What to produce: Work through the listing below and count the lines that hold "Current". Answer with the number alone.

Data:

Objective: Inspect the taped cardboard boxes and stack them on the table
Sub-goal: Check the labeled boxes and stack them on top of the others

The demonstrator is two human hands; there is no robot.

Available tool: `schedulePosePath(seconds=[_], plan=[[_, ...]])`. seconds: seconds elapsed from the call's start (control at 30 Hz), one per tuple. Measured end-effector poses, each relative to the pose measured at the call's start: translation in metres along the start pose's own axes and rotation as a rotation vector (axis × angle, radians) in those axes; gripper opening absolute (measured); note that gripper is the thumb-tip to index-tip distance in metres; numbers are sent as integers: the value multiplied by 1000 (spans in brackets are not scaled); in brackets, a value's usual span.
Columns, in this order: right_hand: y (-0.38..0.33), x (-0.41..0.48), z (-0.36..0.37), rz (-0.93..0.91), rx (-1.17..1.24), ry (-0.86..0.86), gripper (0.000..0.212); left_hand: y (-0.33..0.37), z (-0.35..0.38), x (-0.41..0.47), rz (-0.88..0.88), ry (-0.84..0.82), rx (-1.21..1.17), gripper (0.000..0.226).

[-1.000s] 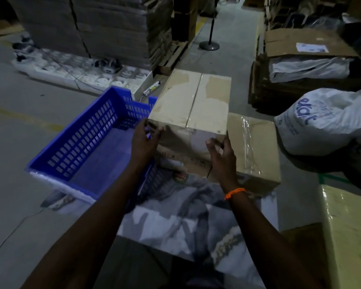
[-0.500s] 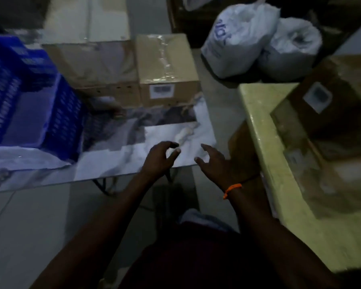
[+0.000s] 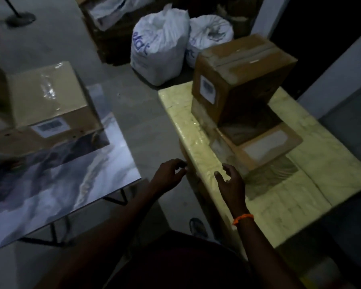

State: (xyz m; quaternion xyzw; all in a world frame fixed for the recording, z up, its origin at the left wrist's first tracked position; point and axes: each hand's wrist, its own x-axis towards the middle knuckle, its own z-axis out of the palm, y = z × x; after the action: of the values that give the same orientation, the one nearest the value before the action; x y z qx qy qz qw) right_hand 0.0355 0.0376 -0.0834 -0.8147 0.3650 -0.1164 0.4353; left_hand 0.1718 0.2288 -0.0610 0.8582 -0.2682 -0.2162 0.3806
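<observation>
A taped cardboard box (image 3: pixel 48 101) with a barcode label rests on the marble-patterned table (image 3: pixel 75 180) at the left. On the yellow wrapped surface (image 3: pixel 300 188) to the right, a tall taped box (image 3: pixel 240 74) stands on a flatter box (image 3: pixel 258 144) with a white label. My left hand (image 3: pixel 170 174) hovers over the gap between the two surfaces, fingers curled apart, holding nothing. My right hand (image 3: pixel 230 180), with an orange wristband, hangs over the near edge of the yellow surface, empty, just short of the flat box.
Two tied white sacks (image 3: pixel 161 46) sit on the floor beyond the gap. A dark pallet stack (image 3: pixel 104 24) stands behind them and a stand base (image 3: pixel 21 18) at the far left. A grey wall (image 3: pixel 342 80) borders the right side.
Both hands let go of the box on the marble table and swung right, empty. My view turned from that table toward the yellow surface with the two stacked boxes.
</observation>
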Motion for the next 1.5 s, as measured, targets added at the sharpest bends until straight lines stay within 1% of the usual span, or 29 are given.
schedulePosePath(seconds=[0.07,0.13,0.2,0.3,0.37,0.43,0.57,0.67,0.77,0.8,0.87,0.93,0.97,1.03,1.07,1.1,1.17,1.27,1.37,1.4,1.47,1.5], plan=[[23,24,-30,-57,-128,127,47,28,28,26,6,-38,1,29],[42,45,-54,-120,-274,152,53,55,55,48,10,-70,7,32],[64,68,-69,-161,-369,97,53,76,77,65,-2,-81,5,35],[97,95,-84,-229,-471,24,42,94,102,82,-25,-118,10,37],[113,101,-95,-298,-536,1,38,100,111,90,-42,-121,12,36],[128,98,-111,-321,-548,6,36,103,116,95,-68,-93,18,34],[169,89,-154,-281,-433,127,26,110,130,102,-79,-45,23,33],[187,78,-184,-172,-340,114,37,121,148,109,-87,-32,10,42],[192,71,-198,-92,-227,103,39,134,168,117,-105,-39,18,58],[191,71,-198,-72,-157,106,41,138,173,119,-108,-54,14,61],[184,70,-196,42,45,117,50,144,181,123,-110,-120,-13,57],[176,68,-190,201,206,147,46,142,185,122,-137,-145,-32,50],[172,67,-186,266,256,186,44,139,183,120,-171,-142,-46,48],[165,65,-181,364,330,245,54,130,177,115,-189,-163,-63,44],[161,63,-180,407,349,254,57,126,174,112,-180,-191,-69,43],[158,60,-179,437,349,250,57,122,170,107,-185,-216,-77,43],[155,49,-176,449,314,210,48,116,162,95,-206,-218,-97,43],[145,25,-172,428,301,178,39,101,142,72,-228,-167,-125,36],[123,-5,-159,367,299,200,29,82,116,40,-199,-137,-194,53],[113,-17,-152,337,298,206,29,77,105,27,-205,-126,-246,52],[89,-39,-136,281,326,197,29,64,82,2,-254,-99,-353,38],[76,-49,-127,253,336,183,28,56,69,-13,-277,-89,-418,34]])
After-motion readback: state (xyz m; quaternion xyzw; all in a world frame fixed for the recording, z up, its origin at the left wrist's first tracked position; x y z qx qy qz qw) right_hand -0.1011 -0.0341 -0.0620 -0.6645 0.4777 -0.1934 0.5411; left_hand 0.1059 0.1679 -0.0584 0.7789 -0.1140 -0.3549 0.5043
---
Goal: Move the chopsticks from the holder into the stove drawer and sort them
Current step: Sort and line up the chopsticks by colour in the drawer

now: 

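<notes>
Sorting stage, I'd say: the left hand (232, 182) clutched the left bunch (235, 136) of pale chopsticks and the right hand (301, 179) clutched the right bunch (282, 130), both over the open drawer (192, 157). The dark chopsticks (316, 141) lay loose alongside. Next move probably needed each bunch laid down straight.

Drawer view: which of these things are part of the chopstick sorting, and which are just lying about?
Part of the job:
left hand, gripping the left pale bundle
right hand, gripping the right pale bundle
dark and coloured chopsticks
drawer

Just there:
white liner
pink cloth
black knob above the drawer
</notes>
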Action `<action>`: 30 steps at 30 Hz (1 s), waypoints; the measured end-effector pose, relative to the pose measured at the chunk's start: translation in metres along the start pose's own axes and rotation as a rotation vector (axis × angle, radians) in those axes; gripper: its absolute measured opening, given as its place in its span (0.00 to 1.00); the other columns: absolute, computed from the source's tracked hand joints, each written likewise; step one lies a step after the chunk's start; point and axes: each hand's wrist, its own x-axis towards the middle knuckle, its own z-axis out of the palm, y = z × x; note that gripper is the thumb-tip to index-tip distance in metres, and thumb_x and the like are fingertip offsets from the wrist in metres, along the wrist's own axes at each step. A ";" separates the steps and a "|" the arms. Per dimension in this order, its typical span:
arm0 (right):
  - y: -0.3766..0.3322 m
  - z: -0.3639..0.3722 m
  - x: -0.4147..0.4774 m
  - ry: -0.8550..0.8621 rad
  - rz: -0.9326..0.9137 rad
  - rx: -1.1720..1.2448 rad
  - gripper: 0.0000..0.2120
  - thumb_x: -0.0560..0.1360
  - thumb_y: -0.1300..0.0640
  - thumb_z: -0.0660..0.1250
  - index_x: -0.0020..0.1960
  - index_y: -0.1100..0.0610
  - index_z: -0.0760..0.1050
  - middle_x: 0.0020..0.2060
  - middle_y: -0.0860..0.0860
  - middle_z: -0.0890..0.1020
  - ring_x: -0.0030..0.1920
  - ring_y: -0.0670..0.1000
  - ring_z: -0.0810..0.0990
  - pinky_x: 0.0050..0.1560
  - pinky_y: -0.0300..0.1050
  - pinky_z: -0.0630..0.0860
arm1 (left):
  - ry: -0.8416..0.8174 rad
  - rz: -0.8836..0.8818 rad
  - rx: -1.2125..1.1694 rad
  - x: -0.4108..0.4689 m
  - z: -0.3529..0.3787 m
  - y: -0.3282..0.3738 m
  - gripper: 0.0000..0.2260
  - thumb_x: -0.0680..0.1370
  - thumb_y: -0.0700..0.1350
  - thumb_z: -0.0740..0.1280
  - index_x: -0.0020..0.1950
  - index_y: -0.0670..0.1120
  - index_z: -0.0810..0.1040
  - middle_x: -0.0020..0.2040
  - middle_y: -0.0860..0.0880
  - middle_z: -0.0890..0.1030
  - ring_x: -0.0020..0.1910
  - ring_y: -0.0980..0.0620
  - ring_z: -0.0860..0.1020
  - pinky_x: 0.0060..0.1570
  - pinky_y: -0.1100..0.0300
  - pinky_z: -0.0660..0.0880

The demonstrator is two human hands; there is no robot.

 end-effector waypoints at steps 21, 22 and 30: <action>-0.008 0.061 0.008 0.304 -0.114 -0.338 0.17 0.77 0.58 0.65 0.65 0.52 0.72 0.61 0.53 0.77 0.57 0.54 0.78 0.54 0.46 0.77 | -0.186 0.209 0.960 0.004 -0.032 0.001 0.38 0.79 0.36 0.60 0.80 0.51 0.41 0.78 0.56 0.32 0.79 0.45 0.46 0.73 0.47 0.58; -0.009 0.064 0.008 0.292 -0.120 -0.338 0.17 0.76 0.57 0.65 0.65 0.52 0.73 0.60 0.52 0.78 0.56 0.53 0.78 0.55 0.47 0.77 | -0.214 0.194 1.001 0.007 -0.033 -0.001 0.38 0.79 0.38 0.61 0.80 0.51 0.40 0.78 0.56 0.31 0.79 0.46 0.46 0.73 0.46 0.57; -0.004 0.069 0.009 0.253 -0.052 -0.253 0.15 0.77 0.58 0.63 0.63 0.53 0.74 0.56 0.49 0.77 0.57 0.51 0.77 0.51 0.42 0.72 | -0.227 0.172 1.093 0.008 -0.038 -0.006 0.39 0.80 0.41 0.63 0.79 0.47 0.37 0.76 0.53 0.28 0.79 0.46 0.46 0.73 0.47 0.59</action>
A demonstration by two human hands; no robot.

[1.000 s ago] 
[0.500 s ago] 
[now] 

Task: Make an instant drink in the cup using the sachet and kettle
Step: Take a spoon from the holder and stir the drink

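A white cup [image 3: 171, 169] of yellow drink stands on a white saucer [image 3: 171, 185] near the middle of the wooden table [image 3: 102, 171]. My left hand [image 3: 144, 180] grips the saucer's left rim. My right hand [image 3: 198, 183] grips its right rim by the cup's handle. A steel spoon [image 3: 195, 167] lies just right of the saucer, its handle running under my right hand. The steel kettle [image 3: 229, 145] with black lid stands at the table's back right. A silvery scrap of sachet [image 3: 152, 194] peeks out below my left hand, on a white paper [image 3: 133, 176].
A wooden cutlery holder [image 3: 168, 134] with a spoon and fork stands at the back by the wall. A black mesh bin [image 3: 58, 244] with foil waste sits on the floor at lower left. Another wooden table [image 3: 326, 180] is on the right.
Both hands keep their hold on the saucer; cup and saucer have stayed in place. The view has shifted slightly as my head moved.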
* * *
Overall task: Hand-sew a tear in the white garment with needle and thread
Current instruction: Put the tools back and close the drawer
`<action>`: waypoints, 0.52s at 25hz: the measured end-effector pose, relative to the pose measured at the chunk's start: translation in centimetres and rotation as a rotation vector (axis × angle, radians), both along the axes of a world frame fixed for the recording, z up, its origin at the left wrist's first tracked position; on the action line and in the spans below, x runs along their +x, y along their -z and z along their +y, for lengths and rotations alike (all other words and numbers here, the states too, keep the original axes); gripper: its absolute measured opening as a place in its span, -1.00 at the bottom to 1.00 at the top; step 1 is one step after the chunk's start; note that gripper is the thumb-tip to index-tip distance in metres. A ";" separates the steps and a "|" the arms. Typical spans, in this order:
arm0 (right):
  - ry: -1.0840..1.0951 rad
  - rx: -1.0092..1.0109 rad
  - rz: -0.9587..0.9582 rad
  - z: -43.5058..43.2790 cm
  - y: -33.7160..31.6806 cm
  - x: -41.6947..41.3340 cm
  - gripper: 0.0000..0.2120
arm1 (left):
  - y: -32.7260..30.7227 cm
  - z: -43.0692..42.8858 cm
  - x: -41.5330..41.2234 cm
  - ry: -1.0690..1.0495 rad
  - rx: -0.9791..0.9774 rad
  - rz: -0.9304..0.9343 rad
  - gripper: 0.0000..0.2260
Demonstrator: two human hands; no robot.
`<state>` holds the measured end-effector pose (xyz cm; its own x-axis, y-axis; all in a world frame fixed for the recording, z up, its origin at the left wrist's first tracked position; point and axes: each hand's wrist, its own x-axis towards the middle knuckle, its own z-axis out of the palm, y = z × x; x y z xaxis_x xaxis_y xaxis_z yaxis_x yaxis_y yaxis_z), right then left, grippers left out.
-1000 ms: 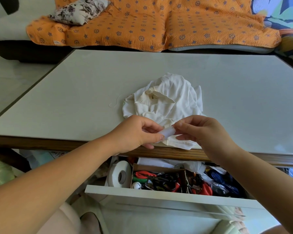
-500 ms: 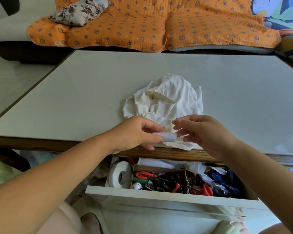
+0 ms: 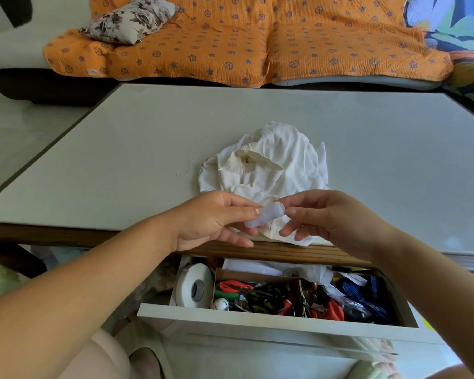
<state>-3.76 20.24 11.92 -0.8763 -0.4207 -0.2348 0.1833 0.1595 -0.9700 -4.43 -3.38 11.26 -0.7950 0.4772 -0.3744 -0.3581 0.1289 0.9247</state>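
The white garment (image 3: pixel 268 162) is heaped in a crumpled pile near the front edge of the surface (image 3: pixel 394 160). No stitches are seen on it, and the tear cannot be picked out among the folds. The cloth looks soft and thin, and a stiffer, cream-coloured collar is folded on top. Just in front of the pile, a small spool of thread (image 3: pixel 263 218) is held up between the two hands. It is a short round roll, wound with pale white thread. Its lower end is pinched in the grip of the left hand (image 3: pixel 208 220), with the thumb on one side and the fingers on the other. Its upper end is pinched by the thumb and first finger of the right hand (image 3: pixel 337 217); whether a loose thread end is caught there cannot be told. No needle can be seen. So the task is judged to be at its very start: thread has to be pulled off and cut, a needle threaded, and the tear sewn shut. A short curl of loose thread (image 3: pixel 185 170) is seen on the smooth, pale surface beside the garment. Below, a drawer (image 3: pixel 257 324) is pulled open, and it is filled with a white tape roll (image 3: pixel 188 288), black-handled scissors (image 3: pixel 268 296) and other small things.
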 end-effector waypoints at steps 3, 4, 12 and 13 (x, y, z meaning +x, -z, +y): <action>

Solution for this task: 2